> _DATA EXTRACTS_:
-*-

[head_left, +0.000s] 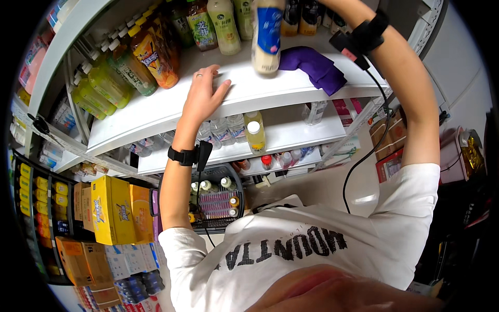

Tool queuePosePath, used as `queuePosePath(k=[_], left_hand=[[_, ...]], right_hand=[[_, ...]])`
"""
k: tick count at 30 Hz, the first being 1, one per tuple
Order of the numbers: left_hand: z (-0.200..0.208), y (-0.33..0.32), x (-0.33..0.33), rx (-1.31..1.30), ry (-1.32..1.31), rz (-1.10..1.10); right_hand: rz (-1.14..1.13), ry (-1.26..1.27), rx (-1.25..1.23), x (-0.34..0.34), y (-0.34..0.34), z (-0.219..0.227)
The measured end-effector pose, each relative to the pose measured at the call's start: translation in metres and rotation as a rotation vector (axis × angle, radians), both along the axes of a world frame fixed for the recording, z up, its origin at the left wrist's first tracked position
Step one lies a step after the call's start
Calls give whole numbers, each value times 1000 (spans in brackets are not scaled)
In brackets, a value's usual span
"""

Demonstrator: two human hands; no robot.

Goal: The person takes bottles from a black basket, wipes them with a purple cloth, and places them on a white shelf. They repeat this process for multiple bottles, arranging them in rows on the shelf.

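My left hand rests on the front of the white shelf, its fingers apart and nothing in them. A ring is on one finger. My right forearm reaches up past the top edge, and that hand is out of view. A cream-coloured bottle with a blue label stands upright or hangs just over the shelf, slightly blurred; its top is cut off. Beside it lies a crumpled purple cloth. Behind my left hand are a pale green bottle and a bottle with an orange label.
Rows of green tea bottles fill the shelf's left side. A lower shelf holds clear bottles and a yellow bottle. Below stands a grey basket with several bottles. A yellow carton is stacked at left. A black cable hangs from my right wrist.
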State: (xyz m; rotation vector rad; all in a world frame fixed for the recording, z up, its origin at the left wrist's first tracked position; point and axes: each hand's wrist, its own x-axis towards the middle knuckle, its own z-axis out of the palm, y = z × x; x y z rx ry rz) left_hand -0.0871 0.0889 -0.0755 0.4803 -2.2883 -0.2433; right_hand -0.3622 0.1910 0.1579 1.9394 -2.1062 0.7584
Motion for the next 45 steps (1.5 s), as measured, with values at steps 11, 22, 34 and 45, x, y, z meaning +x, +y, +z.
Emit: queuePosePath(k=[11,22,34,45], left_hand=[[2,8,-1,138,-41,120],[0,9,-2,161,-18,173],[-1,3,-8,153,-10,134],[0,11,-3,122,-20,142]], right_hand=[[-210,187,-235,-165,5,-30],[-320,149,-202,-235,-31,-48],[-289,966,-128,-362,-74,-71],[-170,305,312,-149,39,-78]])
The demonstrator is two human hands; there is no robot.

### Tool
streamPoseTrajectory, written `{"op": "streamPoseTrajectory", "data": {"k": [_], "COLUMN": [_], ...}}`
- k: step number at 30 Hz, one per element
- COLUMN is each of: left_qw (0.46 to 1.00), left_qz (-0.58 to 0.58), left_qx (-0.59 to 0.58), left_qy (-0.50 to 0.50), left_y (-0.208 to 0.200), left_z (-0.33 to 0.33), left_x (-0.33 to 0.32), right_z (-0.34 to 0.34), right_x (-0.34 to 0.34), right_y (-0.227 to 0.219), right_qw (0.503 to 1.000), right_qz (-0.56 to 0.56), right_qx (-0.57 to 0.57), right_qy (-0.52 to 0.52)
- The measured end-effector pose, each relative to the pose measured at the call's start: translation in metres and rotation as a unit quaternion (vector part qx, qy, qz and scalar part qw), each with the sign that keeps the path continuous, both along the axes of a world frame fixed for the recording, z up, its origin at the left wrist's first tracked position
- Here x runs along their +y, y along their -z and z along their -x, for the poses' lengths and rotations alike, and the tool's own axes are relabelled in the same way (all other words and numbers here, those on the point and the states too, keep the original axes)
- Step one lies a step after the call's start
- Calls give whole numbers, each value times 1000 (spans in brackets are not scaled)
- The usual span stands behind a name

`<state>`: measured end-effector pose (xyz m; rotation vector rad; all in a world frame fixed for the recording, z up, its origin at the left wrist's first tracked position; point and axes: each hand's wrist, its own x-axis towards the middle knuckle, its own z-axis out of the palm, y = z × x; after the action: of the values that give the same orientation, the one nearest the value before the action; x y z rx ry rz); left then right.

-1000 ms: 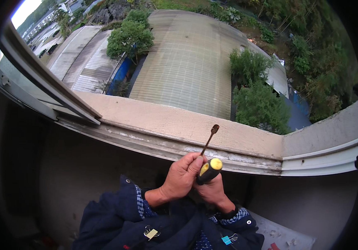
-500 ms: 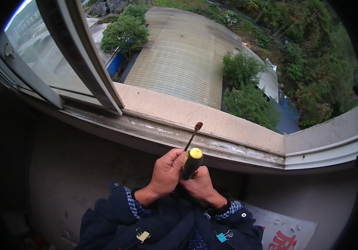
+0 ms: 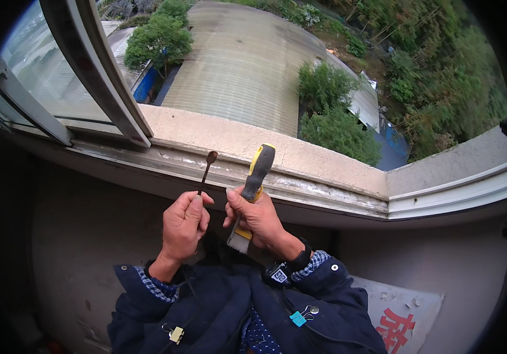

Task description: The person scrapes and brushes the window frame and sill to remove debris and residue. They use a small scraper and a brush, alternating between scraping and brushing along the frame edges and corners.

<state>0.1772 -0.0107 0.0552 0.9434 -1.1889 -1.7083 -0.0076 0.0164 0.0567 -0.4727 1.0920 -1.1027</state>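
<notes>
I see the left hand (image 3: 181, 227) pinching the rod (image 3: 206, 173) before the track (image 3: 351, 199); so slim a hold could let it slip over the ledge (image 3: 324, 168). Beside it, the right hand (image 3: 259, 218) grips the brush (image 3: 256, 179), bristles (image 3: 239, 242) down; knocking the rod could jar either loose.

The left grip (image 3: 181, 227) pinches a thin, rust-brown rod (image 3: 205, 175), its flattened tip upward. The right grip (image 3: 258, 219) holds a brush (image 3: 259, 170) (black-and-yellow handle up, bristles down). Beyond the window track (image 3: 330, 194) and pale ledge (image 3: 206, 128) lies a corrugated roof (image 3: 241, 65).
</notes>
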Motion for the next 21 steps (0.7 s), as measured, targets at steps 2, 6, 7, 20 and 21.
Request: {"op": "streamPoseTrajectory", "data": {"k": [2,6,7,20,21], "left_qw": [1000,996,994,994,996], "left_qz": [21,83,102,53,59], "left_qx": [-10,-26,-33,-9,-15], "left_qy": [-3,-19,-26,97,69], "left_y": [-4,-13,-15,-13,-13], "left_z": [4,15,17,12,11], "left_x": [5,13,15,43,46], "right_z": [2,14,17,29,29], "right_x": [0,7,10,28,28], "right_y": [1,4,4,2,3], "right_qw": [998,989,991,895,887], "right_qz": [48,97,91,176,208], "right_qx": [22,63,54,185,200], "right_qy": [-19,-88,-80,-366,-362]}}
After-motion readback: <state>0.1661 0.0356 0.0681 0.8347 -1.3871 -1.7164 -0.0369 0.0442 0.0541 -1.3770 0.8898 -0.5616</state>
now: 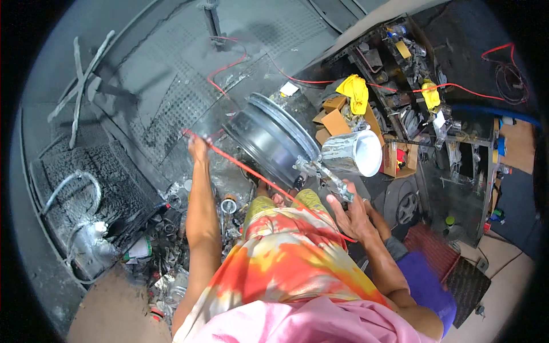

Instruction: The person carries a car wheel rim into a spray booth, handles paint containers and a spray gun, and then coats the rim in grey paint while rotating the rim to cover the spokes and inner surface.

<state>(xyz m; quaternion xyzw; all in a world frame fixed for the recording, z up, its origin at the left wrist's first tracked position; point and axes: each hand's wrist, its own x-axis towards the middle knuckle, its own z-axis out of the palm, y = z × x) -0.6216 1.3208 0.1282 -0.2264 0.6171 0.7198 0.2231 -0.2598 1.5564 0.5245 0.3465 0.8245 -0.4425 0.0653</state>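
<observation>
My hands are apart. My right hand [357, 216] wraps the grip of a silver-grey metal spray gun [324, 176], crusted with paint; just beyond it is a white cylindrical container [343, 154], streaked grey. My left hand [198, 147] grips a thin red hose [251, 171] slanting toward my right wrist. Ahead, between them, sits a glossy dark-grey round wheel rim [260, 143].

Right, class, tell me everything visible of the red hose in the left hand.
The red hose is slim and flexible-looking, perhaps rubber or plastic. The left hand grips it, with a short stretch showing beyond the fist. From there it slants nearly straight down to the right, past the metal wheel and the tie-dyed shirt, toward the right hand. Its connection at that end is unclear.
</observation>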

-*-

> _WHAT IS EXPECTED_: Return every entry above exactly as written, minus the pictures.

> _ANSWER SPACE_:
[head_left, +0.000s] 

Tool queuePosePath, used as `queuePosePath(k=[_], left_hand=[[_, ...]], right_hand=[[_, ...]])`
"""
k: tick count at 30 Hz, the first being 1, one per tuple
Order of the numbers: left_hand: z (-0.200..0.208), y (-0.33..0.32), x (-0.33..0.33), rx (-1.31..1.30), ry (-1.32..1.31), rz (-1.10..1.10); right_hand: rz (-1.14..1.13), ry (-1.26..1.27), rx (-1.25..1.23), x (-0.34..0.34), y (-0.34..0.34), z (-0.219..0.227)
The measured end-effector pose, each relative to the pose measured at the call's start: translation in metres and rotation as a rotation vector (axis × angle, radians), both along the axes of a world frame fixed for the recording, z up, its origin at the left wrist's first tracked position
Step one lies a step after the call's start
Calls give whole numbers, each value times 1000 (spans in brackets are not scaled)
In brackets, a value's usual span
"""

Demonstrator: two human hands; no robot.

Goal: The person takes bottles from a black basket, wipes them with a purple cloth, and places them on a white shelf. They repeat this process for multiple bottles, arranging them in rows on the shelf.

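My left hand rests on the front of the white shelf, its fingers apart and nothing in them. A ring is on one finger. My right forearm reaches up past the top edge, and that hand is out of view. A cream-coloured bottle with a blue label stands upright or hangs just over the shelf, slightly blurred; its top is cut off. Beside it lies a crumpled purple cloth. Behind my left hand are a pale green bottle and a bottle with an orange label.
Rows of green tea bottles fill the shelf's left side. A lower shelf holds clear bottles and a yellow bottle. Below stands a grey basket with several bottles. A yellow carton is stacked at left. A black cable hangs from my right wrist.
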State: (xyz m; rotation vector rad; all in a world frame fixed for the recording, z up, its origin at the left wrist's first tracked position; point and axes: each hand's wrist, its own x-axis towards the middle knuckle, its own z-axis out of the palm, y = z × x; x y z rx ry rz) left_hand -0.0871 0.0889 -0.0755 0.4803 -2.2883 -0.2433; right_hand -0.3622 0.1910 0.1579 1.9394 -2.1062 0.7584
Motion for the next 45 steps (1.5 s), as measured, with values at steps 11, 22, 34 and 45, x, y, z meaning +x, +y, +z.
Emit: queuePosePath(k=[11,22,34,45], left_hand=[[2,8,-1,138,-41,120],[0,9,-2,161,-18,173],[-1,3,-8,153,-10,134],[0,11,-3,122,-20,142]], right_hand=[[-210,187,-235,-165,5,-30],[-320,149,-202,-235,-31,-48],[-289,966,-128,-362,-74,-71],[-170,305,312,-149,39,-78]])
The demonstrator is two human hands; there is no robot.

### Tool
streamPoseTrajectory, written `{"op": "streamPoseTrajectory", "data": {"k": [_], "COLUMN": [_], ...}}`
- k: step number at 30 Hz, one per element
- COLUMN is each of: left_qw (0.46 to 1.00), left_qz (-0.58 to 0.58), left_qx (-0.59 to 0.58), left_qy (-0.50 to 0.50), left_y (-0.208 to 0.200), left_z (-0.33 to 0.33), left_x (-0.33 to 0.32), right_z (-0.34 to 0.34), right_x (-0.34 to 0.34), right_y (-0.227 to 0.219), right_qw (0.503 to 1.000), right_qz (-0.56 to 0.56), right_qx (-0.57 to 0.57), right_qy (-0.52 to 0.52)
- The measured end-effector pose, each relative to the pose measured at the call's start: translation in metres and rotation as a unit quaternion (vector part qx, qy, qz and scalar part qw), each with the sign that keeps the path continuous, both along the axes of a world frame fixed for the recording, z up, its origin at the left wrist's first tracked position
- Here x runs along their +y, y along their -z and z along their -x, for the poses' lengths and rotations alike, and the tool's own axes are relabelled in the same way (all other words and numbers here, those on the point and the states too, keep the original axes)
- Step one lies a step after the call's start
- Calls give whole numbers, each value times 1000 (spans in brackets are not scaled)
- The usual span stands behind a name

`<state>`: measured end-effector pose (xyz m; rotation vector rad; all in a world frame fixed for the recording, z up, its origin at the left wrist's first tracked position; point and axes: each hand's wrist, its own x-axis towards the middle knuckle, its own z-axis out of the palm, y = z × x; after the action: of the values that give the same orientation, the one nearest the value before the action; x y z rx ry rz); left then right.

-1000 ms: 
-500 ms: 
+0 ms: 

Task description: The person scrapes and brushes the window frame and sill to remove debris and residue. They use a small scraper and a brush, alternating between scraping and brushing along the frame edges and corners.

<state>0.1772 -0.0107 0.0552 0.9434 -1.1889 -1.7083 -0.0076 0.0164 0.0567 -0.4727 1.0920 -1.1027</state>
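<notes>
I see the left hand (image 3: 181, 227) pinching the rod (image 3: 206, 173) before the track (image 3: 351, 199); so slim a hold could let it slip over the ledge (image 3: 324, 168). Beside it, the right hand (image 3: 259, 218) grips the brush (image 3: 256, 179), bristles (image 3: 239, 242) down; knocking the rod could jar either loose.

The left grip (image 3: 181, 227) pinches a thin, rust-brown rod (image 3: 205, 175), its flattened tip upward. The right grip (image 3: 258, 219) holds a brush (image 3: 259, 170) (black-and-yellow handle up, bristles down). Beyond the window track (image 3: 330, 194) and pale ledge (image 3: 206, 128) lies a corrugated roof (image 3: 241, 65).
</notes>
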Motion for the next 21 steps (0.7 s), as measured, targets at steps 2, 6, 7, 20 and 21.
Request: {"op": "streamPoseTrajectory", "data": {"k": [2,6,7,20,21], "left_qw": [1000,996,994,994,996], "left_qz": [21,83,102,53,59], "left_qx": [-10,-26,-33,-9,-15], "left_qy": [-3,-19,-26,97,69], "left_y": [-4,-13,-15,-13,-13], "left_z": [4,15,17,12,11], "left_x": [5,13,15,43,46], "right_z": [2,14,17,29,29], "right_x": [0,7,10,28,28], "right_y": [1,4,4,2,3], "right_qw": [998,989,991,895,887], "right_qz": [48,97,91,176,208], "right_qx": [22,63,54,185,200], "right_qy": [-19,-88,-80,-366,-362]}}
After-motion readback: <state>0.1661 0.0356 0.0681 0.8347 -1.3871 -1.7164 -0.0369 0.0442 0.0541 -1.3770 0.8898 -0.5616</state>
now: 

Instruction: The person carries a car wheel rim into a spray booth, handles paint containers and a spray gun, and then coats the rim in grey paint while rotating the rim to cover the spokes and inner surface.

<state>(xyz m; quaternion xyzw; all in a world frame fixed for the recording, z up, its origin at the left wrist's first tracked position; point and axes: each hand's wrist, its own x-axis towards the middle knuckle, its own z-axis out of the palm, y = z × x) -0.6216 1.3208 0.1282 -0.2264 0.6171 0.7198 0.2231 -0.2598 1.5564 0.5245 0.3465 0.8245 -0.4425 0.0653</state>
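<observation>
My hands are apart. My right hand [357, 216] wraps the grip of a silver-grey metal spray gun [324, 176], crusted with paint; just beyond it is a white cylindrical container [343, 154], streaked grey. My left hand [198, 147] grips a thin red hose [251, 171] slanting toward my right wrist. Ahead, between them, sits a glossy dark-grey round wheel rim [260, 143].

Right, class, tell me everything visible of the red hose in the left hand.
The red hose is slim and flexible-looking, perhaps rubber or plastic. The left hand grips it, with a short stretch showing beyond the fist. From there it slants nearly straight down to the right, past the metal wheel and the tie-dyed shirt, toward the right hand. Its connection at that end is unclear.
</observation>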

Here the output is complete.